At Lanjaron we breakfasted at the ancient fonda of San Rafael, where the bright and beautifully polished brass and copper cooking utensils hanging on the walls were a sight to make a careful housewife envious. We watched our breakfast cooked over the charcoal-fire, and learned a good deal thereby. We were delayed here a whole day by snow-storms. There is stabling under the fonda for 500 pack-animals, for Lanjaron in its "season" is an important place, frequented by invalids from far and near. Its mineral-springs are reputed efficacious: but the drainage arrangements are villainous in the extreme, and altogether it seemed a village to be avoided. Sad traces of the cholera were everywhere visible, many doors and lintels bearing the ominous sign: it was curious that in so few cases had it been erased.
We left before daybreak, and a few leagues further on the ascent became very steep and abrupt, the hill-crests whither we were bound within view, but wreathed in mist. Only one traveller did we meet in the long climb from Orjiva to Capileira, and he bringing two mule-loads of dead and dying sheep, worried by wolves just outside Capileira the night before. Expecting that the wolves would certainly return, we prepared to wait up that night for them: but were dissuaded, the argument being "that is exactly what they will expect! No, those wolves will probably not come back this winter." But return they did, both that night and several following. The night before we left Capileira on the return journey (a fortnight later), they came in greater numbers than ever and killed over twenty sheep.

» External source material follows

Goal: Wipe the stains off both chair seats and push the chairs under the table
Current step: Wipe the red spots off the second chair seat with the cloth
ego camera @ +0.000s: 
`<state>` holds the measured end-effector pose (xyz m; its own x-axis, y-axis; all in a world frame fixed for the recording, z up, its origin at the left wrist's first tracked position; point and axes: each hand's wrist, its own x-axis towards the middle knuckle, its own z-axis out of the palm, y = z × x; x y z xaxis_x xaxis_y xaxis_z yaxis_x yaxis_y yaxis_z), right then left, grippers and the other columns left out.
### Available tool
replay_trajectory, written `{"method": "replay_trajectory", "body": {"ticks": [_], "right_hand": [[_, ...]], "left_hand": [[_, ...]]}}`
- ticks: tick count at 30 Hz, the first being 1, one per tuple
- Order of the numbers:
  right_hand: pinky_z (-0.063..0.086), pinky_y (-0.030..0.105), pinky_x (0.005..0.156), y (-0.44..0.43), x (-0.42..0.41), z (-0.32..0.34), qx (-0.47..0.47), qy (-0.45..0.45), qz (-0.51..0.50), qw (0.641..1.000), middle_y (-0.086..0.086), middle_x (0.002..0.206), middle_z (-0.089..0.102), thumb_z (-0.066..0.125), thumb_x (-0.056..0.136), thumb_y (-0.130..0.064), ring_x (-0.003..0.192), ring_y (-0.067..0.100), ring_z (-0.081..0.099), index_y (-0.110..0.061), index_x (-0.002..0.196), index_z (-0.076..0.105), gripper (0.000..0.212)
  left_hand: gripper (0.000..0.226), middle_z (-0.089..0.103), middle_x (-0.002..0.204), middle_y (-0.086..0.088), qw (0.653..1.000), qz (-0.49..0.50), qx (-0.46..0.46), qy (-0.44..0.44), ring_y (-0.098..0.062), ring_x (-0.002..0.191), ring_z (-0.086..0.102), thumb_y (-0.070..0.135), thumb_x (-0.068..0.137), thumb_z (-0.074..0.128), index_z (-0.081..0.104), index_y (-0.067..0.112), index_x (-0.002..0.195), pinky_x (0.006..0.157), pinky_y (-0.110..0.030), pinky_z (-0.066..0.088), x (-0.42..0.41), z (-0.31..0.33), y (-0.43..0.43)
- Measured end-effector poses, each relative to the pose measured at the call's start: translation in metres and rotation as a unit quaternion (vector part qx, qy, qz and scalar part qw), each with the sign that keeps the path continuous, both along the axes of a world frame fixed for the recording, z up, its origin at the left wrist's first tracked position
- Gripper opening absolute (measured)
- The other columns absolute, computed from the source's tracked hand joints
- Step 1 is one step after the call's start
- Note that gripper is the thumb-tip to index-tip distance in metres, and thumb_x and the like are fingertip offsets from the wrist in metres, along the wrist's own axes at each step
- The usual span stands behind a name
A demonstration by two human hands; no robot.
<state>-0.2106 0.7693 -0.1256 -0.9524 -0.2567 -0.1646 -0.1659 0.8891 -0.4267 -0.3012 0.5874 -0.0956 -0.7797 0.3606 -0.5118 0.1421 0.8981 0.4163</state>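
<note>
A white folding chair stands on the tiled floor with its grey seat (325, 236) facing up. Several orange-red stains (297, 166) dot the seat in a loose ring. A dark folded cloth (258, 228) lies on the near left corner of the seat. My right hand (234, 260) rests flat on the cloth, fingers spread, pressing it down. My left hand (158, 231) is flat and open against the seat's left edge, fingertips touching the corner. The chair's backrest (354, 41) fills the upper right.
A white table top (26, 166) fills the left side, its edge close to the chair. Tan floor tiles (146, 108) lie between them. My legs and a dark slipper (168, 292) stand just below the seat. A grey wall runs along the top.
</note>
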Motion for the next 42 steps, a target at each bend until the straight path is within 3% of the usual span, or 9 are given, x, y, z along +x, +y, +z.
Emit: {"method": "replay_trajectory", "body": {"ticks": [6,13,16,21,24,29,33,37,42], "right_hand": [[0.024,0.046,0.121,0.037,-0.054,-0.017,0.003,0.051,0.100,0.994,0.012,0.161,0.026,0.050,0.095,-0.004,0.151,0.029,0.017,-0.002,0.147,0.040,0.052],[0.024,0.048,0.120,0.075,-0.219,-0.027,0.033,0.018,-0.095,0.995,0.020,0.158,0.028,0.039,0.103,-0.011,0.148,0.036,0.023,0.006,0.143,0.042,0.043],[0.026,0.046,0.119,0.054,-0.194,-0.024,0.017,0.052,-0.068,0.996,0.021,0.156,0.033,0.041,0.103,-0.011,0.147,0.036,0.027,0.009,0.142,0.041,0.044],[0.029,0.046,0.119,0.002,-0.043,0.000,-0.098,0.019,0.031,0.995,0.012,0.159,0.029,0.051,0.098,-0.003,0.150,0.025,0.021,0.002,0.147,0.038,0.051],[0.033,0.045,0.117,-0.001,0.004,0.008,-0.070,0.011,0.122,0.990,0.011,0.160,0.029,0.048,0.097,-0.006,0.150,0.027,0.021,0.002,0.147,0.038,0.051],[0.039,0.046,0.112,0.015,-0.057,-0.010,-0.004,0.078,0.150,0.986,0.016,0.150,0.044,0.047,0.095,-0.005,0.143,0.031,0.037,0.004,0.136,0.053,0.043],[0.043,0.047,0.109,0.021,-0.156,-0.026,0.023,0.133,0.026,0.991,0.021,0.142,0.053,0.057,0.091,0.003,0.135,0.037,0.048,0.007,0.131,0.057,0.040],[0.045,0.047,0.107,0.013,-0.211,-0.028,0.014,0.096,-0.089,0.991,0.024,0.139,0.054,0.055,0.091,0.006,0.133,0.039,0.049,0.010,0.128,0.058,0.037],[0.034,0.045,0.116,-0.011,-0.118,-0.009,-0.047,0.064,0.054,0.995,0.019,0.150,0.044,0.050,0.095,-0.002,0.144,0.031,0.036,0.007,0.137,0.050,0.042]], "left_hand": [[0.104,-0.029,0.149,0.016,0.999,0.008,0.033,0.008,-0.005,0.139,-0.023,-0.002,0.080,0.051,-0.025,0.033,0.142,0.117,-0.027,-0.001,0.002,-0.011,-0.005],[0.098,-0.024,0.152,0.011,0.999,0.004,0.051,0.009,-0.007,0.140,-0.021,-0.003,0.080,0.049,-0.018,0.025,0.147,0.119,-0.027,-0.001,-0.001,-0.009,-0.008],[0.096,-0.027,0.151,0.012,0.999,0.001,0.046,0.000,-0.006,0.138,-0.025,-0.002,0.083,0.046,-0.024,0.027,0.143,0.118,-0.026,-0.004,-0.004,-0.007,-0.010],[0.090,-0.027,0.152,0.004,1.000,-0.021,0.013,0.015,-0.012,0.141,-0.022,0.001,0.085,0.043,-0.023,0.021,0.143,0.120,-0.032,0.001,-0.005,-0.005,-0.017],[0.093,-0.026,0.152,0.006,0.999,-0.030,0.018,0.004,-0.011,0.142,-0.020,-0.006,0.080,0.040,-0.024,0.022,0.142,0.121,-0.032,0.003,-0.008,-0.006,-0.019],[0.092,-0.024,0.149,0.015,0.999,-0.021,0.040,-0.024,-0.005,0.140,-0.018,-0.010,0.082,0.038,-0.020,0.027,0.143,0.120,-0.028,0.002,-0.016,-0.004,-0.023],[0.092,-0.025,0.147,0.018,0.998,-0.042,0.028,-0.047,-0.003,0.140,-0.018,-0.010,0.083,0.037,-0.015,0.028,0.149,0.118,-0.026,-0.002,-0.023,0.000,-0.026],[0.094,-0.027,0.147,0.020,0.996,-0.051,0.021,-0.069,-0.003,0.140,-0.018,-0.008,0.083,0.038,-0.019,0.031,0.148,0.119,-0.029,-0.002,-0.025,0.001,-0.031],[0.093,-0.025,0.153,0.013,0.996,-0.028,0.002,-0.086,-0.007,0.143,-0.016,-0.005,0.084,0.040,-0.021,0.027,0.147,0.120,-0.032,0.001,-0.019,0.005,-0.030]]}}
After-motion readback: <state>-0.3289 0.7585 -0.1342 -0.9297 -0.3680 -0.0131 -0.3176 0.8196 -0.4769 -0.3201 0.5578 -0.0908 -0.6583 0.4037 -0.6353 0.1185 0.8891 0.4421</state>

Capileira is the highest hamlet in the sierra, and is celebrated for its hams, which are cured in the snow. Here we put up for the night, sleeping as best we could amidst fowls and fleas, after an amusing evening spent around the fire, where one pot cooked for forty people besides ourselves. The cold was intense, streams of fine snow whirling in at pleasure through the crazy shutters: so we were glad to go to bed—indeed I was chased thither by a hungry sow on the prowl, seeking something to eat, apparently in my portmanteau.
Heavy snow-falls that night and all next day prevented our advance: but at an early hour on the following morning we were under way—six of us—on mules, though I would have preferred to walk, the snow being so deep one could not see where the edges of the precipices were. No sooner had I mounted than the mule fell down, while crossing a hill-torrent, and I was glad to find the water no deeper. After climbing steadily upwards all the morning, the last two hours on foot, the snow knee-deep, we at length sighted the cairn on the height to which we were bound. Before nightfall we had reached the point, but few of the mules accomplished the last few hundred yards. After bravely trying again and again, the poor beasts sank exhausted in the snow, and we had to carry up the impedimenta ourselves in repeated journeys. The deep snow, the tremendous ascent, and impossibility of seeing a foothold made this porterage most laborious: but we had all safely stowed in our cave before sundown.
The overhanging rock, which for the next ten or twelve days was to serve as our abode, we found a mass of icicles. These we proceeded to clear away, and then by a good fire to melt our ice-enamelled rock-ceiling, fancying that the constant drip on our noses all night might be unpleasant. The altitude of our ledge above sea-level was about 8,500 feet, and our plateau of rest—our home, so to speak—measured just seven yards by two.